Modern Tomato and Slavery

If you accustomed to buying tomatoes in your grocery store, you might just be selling your soul without knowing it. Most tomatoes that you find in the store, are grown in Florida. They are grown in the  sand without any nutrients, sprayed with over 100 different pesticides, fertilizers, and herbicides and then harvested when green and hard and transported to the plant where they are exposed to ethylene gas to allow the skin to turn red thus looking ripe and delicious. The result toxic and tasteless. If this doesn’t turn you off enough, perhaps being enlightened on the conditions the pickers have to face might do the trick.
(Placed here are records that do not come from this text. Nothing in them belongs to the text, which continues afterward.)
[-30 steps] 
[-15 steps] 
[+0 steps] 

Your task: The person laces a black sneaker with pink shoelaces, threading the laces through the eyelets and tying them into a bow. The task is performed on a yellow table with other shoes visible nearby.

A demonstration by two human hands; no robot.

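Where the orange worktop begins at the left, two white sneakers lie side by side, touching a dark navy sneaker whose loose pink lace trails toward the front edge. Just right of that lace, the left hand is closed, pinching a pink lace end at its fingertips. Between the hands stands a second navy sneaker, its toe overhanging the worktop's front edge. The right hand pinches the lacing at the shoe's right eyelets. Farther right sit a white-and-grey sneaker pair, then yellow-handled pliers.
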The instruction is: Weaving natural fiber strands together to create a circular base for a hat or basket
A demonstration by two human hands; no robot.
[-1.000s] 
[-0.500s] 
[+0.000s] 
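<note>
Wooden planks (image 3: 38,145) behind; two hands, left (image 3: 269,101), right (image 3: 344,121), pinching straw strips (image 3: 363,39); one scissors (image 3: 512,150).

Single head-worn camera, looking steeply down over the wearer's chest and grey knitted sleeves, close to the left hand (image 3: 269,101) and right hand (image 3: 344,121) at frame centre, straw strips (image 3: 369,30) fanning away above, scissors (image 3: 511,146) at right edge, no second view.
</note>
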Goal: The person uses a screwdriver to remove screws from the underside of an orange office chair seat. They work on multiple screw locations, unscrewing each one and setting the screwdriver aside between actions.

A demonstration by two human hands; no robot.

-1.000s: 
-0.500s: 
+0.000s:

The modern day tomato pickers (and same goes for oranges and apples) are treated like slaves. Over 70% of workers are undocumented immigrants, used and disposed of. In a candid interview with Etocracy.com with Barry Estabrook, author of ‘Tomatoland: How Modern Industrial Agriculture Destroyed Our Most Alluring Fruit’ – he describes just horrible these conditions are.

Slavery is what is happening. There is no way to gloss it. You can’t say “slavery-like.” You can’t say “near-slavery.” “Human trafficking” doesn’t even do it credit. Here are some things that are in court records; it’s all been proven.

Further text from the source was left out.